### Your instructions
Give the data again exactly, without images.

◇ ◇ ◇ ◇

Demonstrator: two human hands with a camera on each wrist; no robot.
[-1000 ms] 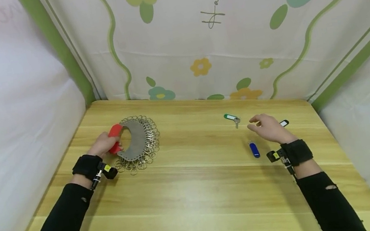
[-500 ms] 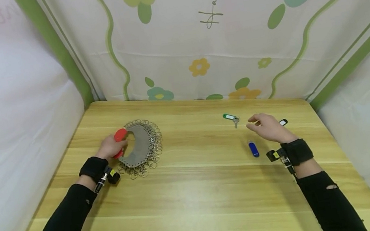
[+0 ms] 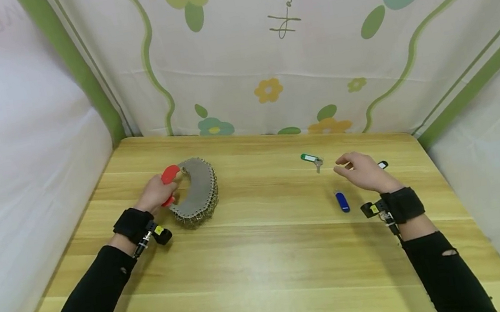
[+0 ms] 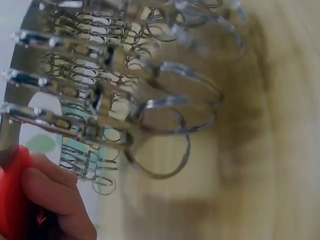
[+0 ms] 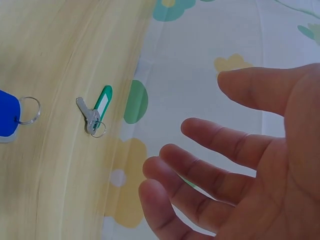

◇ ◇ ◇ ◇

### Expected answer
Demonstrator: two human hands with a camera on each wrist; no robot.
[-1000 ms] 
[-500 ms] 
[+0 ms] 
[+0 ms] 
[+0 ms] 

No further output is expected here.